For this exercise, restate word for word only the lines from the first line of the data to the line containing "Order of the".

----

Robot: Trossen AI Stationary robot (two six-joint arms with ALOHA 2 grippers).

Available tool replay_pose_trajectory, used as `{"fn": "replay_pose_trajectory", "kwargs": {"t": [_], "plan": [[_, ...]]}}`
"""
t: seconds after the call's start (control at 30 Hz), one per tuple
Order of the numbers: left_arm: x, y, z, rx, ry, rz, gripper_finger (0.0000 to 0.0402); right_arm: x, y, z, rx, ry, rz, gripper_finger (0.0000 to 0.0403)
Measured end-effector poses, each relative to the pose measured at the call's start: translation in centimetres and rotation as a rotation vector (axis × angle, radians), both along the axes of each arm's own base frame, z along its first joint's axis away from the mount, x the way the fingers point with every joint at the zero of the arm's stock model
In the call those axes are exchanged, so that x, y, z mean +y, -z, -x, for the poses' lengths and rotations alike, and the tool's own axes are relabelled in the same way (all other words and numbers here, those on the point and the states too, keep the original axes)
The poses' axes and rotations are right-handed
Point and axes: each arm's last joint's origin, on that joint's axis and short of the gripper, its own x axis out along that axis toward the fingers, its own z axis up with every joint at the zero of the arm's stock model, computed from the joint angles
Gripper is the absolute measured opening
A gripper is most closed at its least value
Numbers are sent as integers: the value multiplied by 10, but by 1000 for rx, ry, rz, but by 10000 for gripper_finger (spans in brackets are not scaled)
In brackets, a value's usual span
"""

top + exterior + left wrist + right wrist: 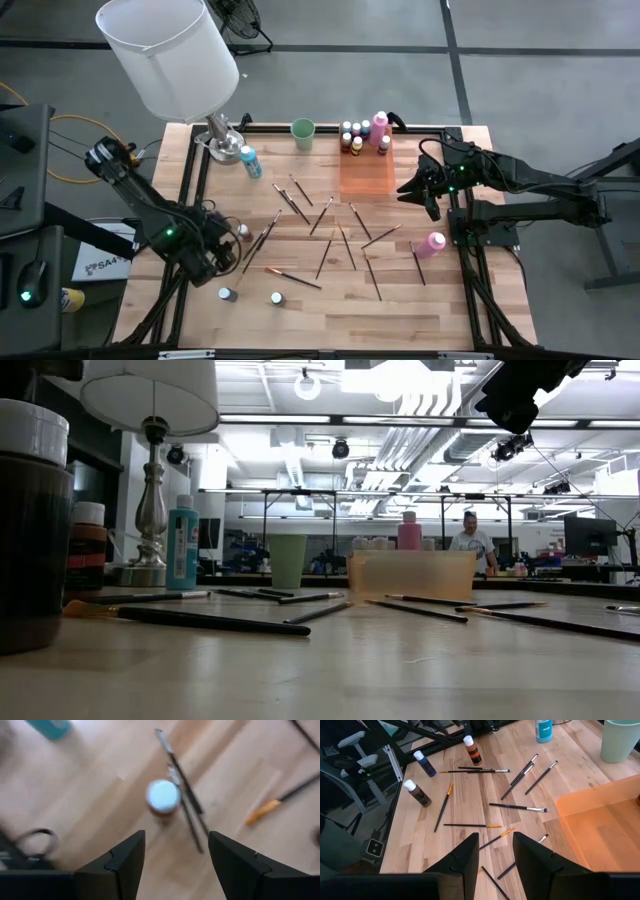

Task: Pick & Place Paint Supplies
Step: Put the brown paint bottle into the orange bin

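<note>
High view shows our left gripper (222, 240) poised with fingers parted over a brown paint bottle (243, 231) on the table (400, 310), while our right gripper (420, 192) waits empty, jaws partly apart, beside the orange tray (366, 175). Left wrist view alone reveals paintbrushes (185, 800) lying just beside that bottle (163, 797); we judge a closing finger could catch them or topple it.

Wood bench (330, 310) w/ black frame rails. Big white lampshade (168, 52) on silver base (222, 140) at far left corner. Pale green cup (303, 133) upright nr far edge, betw. lamp and orange tray (365, 175). Person (470, 542) in room bkgd.
</note>
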Motion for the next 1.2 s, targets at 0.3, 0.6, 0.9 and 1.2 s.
{"fn": "replay_pose_trajectory", "kwargs": {"t": [0.3, 0.6, 0.9, 1.2], "plan": [[-2, -2, 0, -14, 33, 107, 212, 0, 0, 0, 0, 0, 0, 113], [-2, -13, -1, -14, 131, 62, 212, 0, 0, 0, 0, 0, 0, 113], [-3, -13, -1, 24, 315, -30, 268, 0, 0, 0, 0, 0, 0, 113], [9, -1, -1, -2, 281, -133, 313, 0, 0, 0, 0, 0, 0, 113]]}}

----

§ **Answer**
Robot: Trossen AI Stationary robot (two six-joint arms with ALOHA 2 grippers).

Available tool replay_pose_trajectory, used as `{"fn": "replay_pose_trajectory", "kwargs": {"t": [_], "plan": [[_, ...]]}}`
"""
t: seconds after the call's start (control at 30 Hz), one per tuple
Order of the numbers: left_arm: x, y, z, rx, ry, rz, gripper_finger (0.0000 to 0.0402); right_arm: x, y, z, rx, ry, rz, gripper_finger (0.0000 to 0.0403)

The answer requires no further additions.